KABUL, Afghanistan – U.S.-led forces trying to protect landmark Afghan elections face a rising wave of violence from about 2,000 insurgents, including al Qaeda militants slipping in from Pakistan, an American general said Saturday.
Two weeks before the presidential ballot, Lt. Gen. David Barno said violence would “more than likely” increase, and urged NATO forces and the United Nations to steel themselves.
“We must stand firm and not allow a tiny minority of terrorists to negate the hard work, commitment and courage of millions of Afghans” who have registered to vote, said Barno, the top U.S. commander in the country.
Taliban rebels threatening to disrupt the Oct. 9 election appear to have already stepped up their campaign.
Militants killed three American soldiers last week, and U.S.-backed interim leader Hamid Karzai escaped a rocket attack on his helicopter earlier this month.

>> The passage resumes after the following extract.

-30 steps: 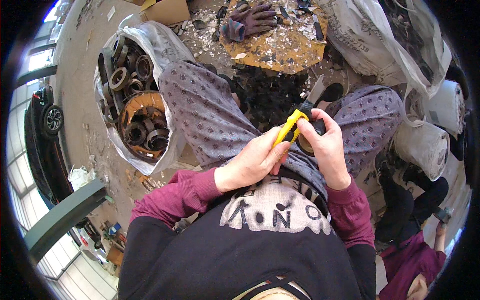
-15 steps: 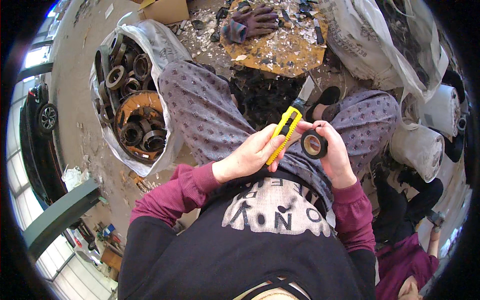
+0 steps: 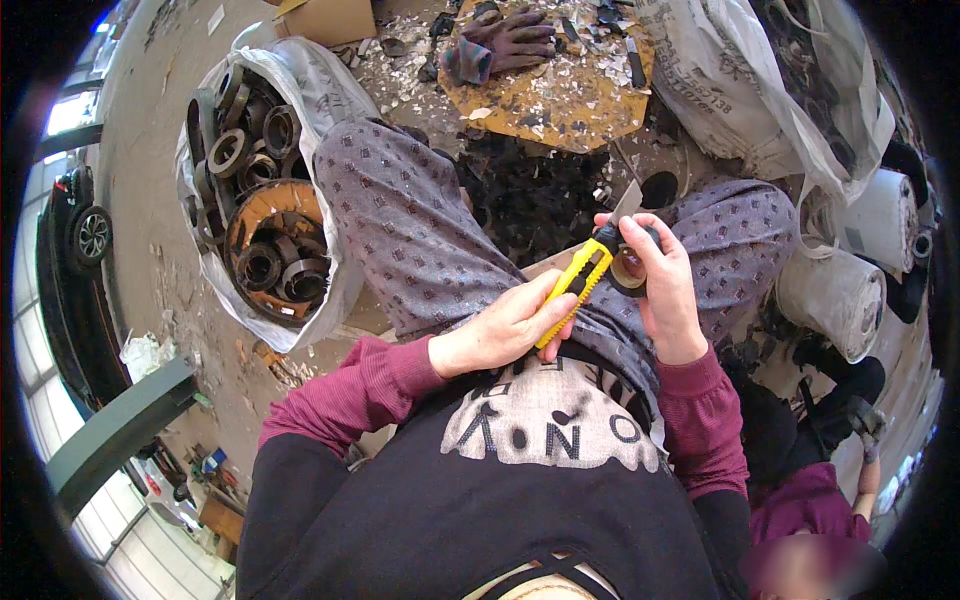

Kabul is on edge after an apparent suicide car-bombing last month killed about 10 people, including three Americans, at the office of the U.S. company helping train new Afghan police.
Almost three years after the fall of the Taliban, the general acknowledged his 18,000-strong force still faced a “significant counterinsurgency.”
He said there were foreign fighters among the rebels operating in southeastern Afghanistan, indicating that al Qaeda had a “shared objective” of attacking the democratic transition.
Barno told a news conference the Pakistani army was reinforcing a section of the border farther to the south to thwart Taliban rebels trying to enter from there.
Asked to quantify the size of the insurgency, Barno said the armed rebels numbered “perhaps a couple of thousand” while insisting they were a waning force.
The U.N.-Afghan election commission says 10.5 million Afghans have registered for the vote, which Karzai is widely expected to win.
American and Afghan officials say that figure is the best evidence of popular support for the still-fragile peace process begun after the Taliban’s ouster in the wake of the Sept. 11, 2001, attacks in the United States.